**Task inputs**

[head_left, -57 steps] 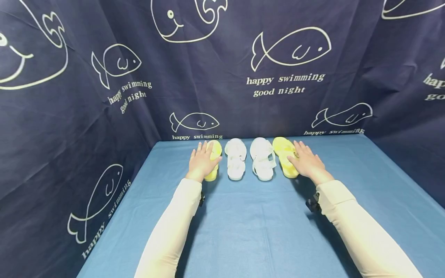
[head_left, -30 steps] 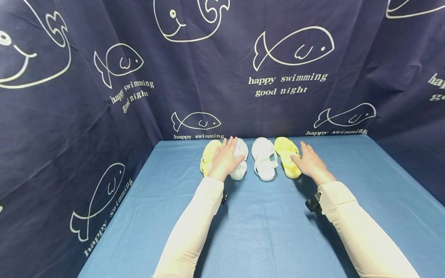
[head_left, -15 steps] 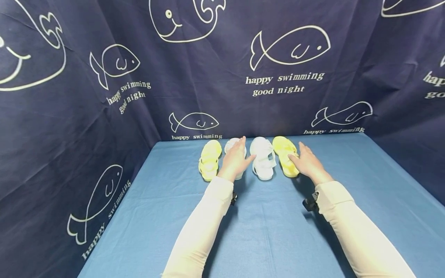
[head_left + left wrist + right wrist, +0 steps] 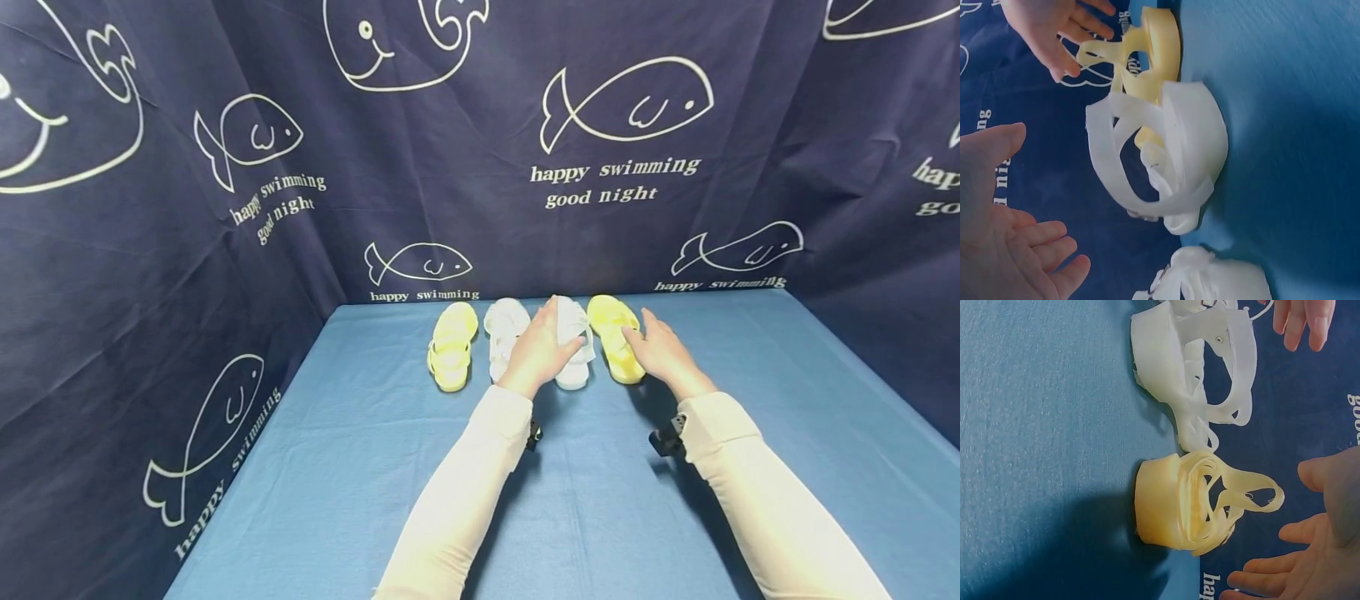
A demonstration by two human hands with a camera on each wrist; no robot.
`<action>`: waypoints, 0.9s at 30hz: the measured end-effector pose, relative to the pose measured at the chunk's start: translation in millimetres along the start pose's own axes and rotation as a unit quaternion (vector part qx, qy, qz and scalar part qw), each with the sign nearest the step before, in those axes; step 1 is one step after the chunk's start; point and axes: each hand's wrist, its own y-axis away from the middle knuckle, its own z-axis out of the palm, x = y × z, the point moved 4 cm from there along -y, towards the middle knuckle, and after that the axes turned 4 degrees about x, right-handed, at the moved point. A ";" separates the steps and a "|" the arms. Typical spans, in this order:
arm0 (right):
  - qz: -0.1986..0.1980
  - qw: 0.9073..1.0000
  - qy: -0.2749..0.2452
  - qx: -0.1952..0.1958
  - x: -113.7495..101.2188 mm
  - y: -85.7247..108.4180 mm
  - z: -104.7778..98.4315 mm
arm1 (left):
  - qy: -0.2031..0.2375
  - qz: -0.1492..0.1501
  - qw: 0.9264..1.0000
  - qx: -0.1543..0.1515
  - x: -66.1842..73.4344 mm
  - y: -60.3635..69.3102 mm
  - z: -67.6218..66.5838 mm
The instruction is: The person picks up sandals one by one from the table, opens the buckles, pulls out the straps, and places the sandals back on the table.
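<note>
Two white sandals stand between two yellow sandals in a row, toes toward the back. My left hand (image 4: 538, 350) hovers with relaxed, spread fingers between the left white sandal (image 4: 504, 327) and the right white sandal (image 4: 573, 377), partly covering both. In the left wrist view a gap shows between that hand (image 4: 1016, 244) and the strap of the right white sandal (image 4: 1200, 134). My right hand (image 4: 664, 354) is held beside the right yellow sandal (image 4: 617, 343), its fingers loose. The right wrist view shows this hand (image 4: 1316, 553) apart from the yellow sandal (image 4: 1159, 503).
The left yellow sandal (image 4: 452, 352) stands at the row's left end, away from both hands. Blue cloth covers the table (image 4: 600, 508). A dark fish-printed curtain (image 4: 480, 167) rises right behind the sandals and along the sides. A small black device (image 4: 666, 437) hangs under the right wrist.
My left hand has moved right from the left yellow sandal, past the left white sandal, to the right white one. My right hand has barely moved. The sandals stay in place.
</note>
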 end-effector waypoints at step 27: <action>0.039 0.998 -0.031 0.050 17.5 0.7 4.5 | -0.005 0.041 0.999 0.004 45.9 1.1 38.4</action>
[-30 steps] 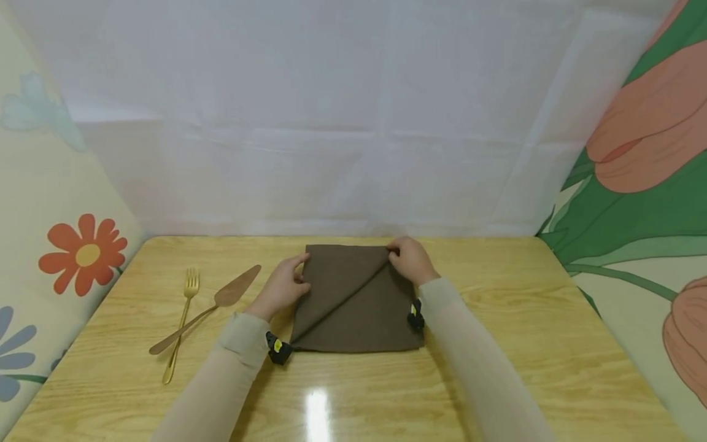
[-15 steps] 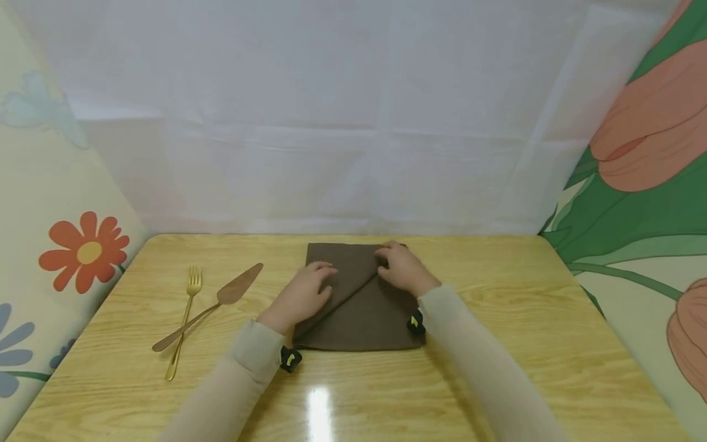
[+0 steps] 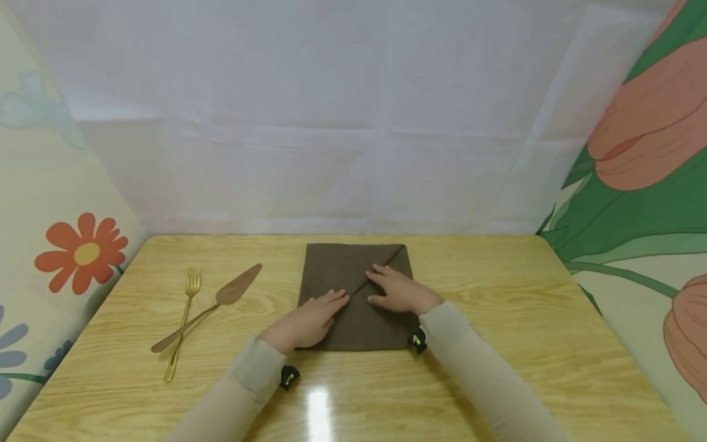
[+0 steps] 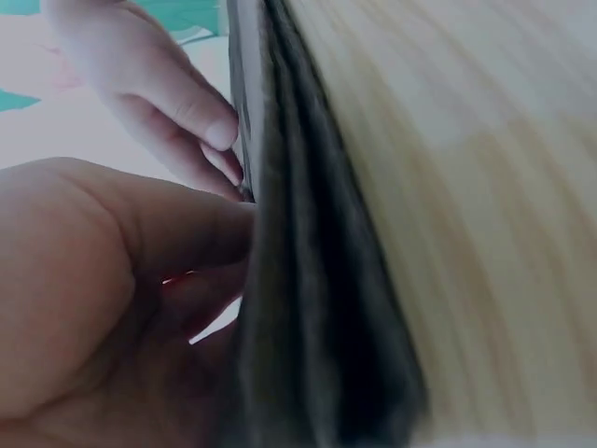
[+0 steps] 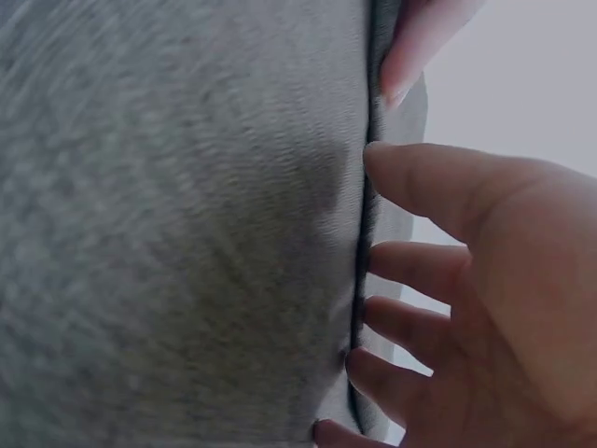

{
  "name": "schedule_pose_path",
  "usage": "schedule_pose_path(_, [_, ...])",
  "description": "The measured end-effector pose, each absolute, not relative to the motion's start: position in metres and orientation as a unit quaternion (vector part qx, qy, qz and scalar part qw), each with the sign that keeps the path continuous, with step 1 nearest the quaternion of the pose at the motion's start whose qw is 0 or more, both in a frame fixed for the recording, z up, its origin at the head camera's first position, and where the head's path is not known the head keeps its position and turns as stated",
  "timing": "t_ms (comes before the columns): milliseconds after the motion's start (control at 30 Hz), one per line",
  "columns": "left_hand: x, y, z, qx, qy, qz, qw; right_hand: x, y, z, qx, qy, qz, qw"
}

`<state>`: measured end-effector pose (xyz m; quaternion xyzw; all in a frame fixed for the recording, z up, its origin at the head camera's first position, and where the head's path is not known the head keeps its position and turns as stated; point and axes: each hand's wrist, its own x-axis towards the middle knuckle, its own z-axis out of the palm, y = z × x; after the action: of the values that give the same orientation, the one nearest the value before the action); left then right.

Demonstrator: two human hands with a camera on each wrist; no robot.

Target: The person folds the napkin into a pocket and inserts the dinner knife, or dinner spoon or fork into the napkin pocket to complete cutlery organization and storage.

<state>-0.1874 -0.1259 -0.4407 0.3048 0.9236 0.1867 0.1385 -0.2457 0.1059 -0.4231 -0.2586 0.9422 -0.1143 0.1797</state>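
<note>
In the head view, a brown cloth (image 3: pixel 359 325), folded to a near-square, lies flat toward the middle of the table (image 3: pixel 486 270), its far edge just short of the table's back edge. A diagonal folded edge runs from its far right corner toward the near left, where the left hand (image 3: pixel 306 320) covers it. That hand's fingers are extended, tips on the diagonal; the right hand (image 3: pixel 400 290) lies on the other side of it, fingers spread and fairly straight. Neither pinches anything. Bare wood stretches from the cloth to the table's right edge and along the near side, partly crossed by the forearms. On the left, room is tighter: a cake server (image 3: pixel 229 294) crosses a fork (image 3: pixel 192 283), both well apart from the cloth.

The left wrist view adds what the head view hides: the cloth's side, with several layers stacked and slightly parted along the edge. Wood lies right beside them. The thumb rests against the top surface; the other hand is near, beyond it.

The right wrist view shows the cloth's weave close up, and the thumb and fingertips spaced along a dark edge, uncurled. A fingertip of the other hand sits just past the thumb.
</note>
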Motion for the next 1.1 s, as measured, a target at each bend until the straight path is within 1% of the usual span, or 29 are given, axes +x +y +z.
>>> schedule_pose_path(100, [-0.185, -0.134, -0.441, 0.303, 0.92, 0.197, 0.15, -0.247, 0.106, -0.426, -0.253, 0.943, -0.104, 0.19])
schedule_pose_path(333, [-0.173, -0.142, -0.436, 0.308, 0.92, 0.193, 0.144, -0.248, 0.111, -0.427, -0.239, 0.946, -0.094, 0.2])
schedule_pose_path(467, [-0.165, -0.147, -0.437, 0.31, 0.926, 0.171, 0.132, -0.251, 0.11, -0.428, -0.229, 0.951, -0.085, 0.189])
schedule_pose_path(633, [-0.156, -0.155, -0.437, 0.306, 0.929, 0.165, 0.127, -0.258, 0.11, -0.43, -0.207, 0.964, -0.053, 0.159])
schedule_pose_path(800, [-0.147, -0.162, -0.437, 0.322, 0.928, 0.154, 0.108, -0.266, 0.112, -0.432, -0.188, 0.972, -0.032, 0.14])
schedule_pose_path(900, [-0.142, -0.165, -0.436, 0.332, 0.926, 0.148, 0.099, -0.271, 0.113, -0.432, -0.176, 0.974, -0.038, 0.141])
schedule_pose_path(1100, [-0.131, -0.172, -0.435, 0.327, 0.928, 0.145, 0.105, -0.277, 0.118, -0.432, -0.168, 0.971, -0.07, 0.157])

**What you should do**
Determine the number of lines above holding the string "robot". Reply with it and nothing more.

**The completed task**
2